# December POTM Nomination thread!



## Arch

Post your nominations for December photo of the month here!... The POTM competition HAS A PRIZE FOR FIRST PLACE!!.... at the moment the prize is a TPF mini mag-lite, as pictured it comes in red, black or silver.



​

RULES:

1) You may nominate up to THREE photos, no more.

2) Please include the name of the photo and the name of the photographer.... you can't nominate yourself.

3) You may nominate any photo posted during the month of December in the galleries. Photo must have been taken by the poster.

4) If someone else has already nominated a photo, please do not nominate it again. It makes it very confusing when it's time to make the voting thread. If a photo is nominated twice, your post may be edited or deleted.

5) The same person can only recieve the POTM prize for winning, twice in a 6 month period.
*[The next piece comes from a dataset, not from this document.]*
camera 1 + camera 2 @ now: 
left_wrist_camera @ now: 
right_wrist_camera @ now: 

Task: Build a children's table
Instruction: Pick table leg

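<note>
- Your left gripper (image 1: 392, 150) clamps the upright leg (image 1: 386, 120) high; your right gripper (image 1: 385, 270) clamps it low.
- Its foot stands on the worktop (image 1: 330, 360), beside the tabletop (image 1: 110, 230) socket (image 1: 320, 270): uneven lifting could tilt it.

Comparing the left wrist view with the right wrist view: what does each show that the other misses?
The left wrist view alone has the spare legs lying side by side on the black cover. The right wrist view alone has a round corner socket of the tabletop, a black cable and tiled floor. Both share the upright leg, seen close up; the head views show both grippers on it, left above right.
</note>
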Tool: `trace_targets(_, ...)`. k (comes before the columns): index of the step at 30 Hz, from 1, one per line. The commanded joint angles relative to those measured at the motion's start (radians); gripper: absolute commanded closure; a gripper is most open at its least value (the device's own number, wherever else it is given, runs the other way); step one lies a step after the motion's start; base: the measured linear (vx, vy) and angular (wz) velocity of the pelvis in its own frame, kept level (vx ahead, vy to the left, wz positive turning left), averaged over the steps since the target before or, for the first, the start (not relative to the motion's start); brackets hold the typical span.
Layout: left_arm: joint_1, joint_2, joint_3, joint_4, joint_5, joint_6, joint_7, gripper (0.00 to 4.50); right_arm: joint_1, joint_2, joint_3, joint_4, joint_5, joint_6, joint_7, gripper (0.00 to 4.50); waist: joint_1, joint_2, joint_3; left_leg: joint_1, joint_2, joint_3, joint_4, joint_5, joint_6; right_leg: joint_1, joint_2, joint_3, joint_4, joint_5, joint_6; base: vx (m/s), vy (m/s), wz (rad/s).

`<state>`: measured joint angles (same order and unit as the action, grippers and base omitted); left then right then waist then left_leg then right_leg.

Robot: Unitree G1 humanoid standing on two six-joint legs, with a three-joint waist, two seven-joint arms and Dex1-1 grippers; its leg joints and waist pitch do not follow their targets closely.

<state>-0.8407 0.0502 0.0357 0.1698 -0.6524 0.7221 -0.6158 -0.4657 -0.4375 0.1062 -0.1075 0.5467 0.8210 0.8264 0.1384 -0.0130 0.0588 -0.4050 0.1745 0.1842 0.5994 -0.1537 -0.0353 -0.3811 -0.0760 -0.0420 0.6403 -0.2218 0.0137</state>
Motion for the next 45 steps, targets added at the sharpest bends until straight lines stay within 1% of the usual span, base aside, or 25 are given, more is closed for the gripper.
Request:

This person can still win POTM, but the not the prize repeatedly.

How to nominate: Just right click the picture you'd like to nominate..... go to 'properties' and paste the location into the image icon on this thread..... its easy!

Have fun...... and get nominating!


----------



## Dmitri

*Boneyard* by Abraxas
http://www.thephotoforum.com/forum/showthread.php?p=1459339#post1459339

Since Abraxas doesn't want the photo nominated this month, I will instead nominate this box.
_______
|.........|
|.........|
|.........|
======


----------



## Dmitri

*Monkey Business *by Sabath999
http://www.thephotoforum.com/forum/showthread.php?t=147588


----------



## Harmony

*Couple of scans #2* by _Ockie_


----------



## Chris of Arabia

*Condensation, close up* by _Epp_B_


----------



## invisible

Docklands #2, by Mohain


----------



## alicaub

RP1_0891_web-1.jpg


----------



## Ockie

*First winter pics for this year #2 by *Roger





Seems like it fits this month


----------



## Chris of Arabia

*The Park Bench* by _SympL_


----------



## LaFoto

Awww, Chris, now you have taken it away from me ...   ... I can no longer nominate it


----------



## Chris of Arabia

Whoops! Sorry... :blushing:


----------



## Mohain

Seefutlung. *Getty Villa and a LensBaby* #2.


Seefutlung said:


>


----------



## Judge Sharpe

I like this one can'y get the picture here but click on the quote to see it.
Judge Sharpe


----------



## Battou

Judge Sharpe said:


> I like this one can'y get the picture here but click on the quote to see it.
> Judge Sharpe


^^^
http://www.thephotoforum.com/forum/...ole-tries-tell-you-something.html#post1470654 - By rufus5150


----------



## epp_b

*Chris of Arabia*, I'm flattered! :blushing:


----------



## Chris of Arabia

You're welcome

* Yes, Yes, More Butterflies* #4 by _Doenoe_


----------



## abraxas

A Beheading on the Beach #2 - by Pugnacious33


----------



## anubis404

Black Mesa, Dawn by Fox Paw


----------



## LaFoto

*jaharris101, *_How'bout a cup of coffee, maybe Starbucks?_


----------



## Fox Paw

anubis, thanks for my first-ever nomination!


----------



## dizzyg44

I'm really digging this one as the best I've seen all month

Markderoophotography


----------



## Fox Paw

Bartlett Lake by Miss Mia.


----------



## TGaston

_battou, if it would be at all possible, could i have a larger size of that picture, that has to be one of the coolest pictures that I have ever seen. thanks._

_                                                                                          -T._


----------



## Battou

TGaston said:


> _battou, if it would be at all possible, could i have a larger size of that picture, that has to be one of the coolest pictures that I have ever seen. thanks._
> 
> _                                                                                          -T._



Not my image to autherize such.


----------



## Overread

The Queen by Mgw189


----------



## MissMia

Fox Paw said:


> Bartlett Lake by Miss Mia.



Thank you Fox Paw! Invisible just told me about the nomination. :blushing:


----------



## Dmitri

Why come we can't vote yet??


----------